If these folks don't know how to use it, surely Jim VP of Engineering #62 at ACME & CO that hasn't used any tech except ERP's for the last 10 years will have an idea how to.

By @overcast - 7 months
AI will go the way of ASICs, just like bitcoin.
By @baal80spam - 7 months
Some people just can't stand that this (supposed) bubble won't pop.
By @amelius - 7 months
We're also in the alchemy phase of AI.
By @SoftTalker - 7 months
Companies like Gartner must be panicking. LLMs can easily spit out the buzzwords and MBA-textbook advice that their analysts currently produce.
By @xpuente - 7 months
Proof of that this is wrong, is that our brains require <20W of power. Non-brute force AI will be very efficient. Simple operations (int add/cmp) and no float matrix multiplications and keep moving around the same data all the time from memory to the ALU. GPUs will be overthrown by simple PIM.
By @lores - 7 months
We've always been in the brute force phase of AI. Much of AI is throw things at the wall and see what sticks.
By @boringg - 7 months
Better question is who is going to fill in the gap between supply and demand and how fast will those prices drop.
By @ein0p - 7 months
Doubtful. Everyone is so GPU starved right now that many research directions can’t even be pursued. That’s why almost everyone is basically training the same architecture with minor variations. Once/if that starvation ends, research will dramatically expand.
By @ravenstine - 7 months
Even if there is an AI bubble and it pops, lowering the demand for GPUs, I don't see the overall demand for GPUs or even AI becoming less relevant. The lowering of demand would have mostly to do with folks getting off the hype train. Fundamentally, GPUs are about parallel processing, and that's not going obsolete. But if demand for GPUs goes down, that cam be a very good thing because that might also bring down their prices. I would call the end of this "brute forcing" more of a healthy market correction and less of "see, I told you AI is bullshit."
By @Havoc - 7 months
We’re using gaming GPUs to do this. (Kinda). And the next gen asic like stuff is even more specialised.

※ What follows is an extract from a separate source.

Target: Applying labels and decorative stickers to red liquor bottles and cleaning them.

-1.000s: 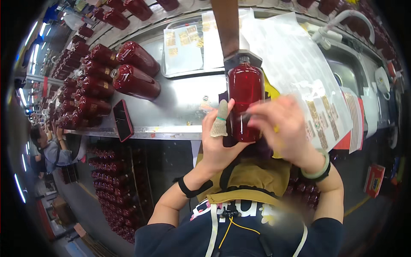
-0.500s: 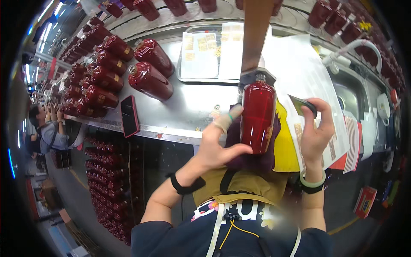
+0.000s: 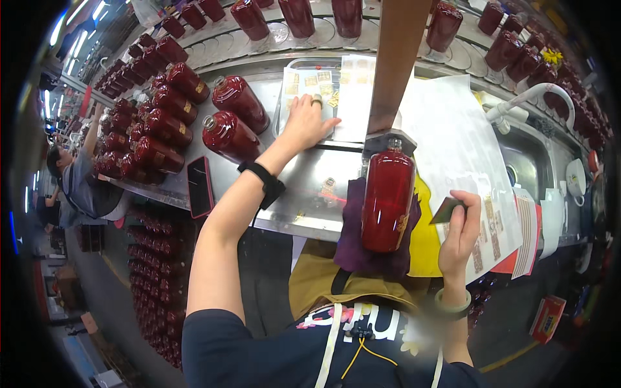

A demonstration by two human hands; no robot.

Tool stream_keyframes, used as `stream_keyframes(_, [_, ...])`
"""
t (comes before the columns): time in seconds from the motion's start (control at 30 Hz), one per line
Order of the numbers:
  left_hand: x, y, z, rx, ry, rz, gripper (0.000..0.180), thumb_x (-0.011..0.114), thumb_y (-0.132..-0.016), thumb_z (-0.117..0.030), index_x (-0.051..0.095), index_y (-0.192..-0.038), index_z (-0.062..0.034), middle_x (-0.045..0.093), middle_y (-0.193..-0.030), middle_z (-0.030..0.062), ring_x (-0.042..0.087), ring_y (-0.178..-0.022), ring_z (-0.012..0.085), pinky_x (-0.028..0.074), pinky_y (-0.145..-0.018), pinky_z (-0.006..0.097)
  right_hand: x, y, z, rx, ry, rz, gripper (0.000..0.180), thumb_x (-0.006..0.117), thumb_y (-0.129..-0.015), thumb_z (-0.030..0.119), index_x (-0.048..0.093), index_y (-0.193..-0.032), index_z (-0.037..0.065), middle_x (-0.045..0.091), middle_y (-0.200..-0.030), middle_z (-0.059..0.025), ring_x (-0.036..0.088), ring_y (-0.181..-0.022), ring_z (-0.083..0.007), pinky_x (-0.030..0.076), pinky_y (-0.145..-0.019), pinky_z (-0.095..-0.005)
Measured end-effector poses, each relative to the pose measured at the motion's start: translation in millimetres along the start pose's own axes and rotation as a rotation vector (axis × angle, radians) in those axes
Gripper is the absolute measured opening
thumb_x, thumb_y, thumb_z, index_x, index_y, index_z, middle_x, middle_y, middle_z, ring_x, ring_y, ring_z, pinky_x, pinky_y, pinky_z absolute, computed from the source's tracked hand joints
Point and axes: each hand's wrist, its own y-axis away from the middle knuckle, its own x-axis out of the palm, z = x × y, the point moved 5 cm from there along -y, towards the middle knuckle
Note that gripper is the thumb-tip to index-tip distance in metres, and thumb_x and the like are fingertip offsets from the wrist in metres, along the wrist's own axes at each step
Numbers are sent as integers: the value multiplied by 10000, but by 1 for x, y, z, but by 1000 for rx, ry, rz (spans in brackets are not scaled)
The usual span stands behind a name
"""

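Left hand (image 3: 306, 123) — over gold-patterned sheet (image 3: 312, 86)

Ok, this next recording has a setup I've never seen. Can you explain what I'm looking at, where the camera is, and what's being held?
There's no machine here: these are a person's own two hands. The view comes from a wide fisheye camera worn on the head, looking down, which is why straight edges bend. The left hand reaches over a tray bearing sheets of gold-coloured pieces. The right hand grips a thin, dark, flat piece. Between them, a red bottle rests on a purple cloth, its neck pointing away from the person. Farther left on the metal surface are more red bottles and a phone.
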Motion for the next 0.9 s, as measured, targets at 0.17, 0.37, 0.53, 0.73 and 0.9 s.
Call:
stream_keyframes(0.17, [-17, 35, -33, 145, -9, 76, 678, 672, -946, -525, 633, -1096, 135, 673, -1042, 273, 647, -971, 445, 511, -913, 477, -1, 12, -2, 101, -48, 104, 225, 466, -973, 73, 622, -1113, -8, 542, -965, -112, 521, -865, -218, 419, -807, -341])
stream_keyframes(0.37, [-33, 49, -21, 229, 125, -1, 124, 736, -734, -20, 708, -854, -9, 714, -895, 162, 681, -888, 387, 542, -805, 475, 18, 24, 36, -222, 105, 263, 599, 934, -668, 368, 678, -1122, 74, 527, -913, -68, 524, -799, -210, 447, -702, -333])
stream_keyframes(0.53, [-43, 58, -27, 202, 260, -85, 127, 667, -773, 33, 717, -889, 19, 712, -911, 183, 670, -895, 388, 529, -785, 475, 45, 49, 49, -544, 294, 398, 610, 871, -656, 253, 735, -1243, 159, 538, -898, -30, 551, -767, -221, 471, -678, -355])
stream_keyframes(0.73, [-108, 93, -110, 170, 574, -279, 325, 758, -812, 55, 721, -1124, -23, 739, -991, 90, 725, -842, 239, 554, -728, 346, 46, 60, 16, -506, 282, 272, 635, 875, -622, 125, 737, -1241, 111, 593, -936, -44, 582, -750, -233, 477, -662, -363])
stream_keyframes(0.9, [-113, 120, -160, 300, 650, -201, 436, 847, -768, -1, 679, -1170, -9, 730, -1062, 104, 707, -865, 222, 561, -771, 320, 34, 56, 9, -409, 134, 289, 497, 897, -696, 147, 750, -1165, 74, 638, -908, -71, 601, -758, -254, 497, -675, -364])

Really don’t see why he thinks brute force is going away. I mean human brains have billions of neurons too after all.

By @blueyes - 7 months
This is dumb. It's kind of like saying: "once more processing power is no longer useful, we will no longer need our large human brains."

SOTA will remain at the edge of what compute can produce for a long time to come. SOTA is a moving frontier, and there will be demand for incrementally smarter models, because they save you time by making fewer mistakes.

No matter how much more efficient algorithmic innovations make ML model training, compute will make those algorithms smarter. It's a coefficient.

By @dboreham - 7 months
AI generated article?
By @thnkman - 7 months
It's funny how we keep moving the goal post in terms of environmentally friendly energy production as technology leaps forward, with a ever increasing energy demand. We humans tend to chase dragons of futility.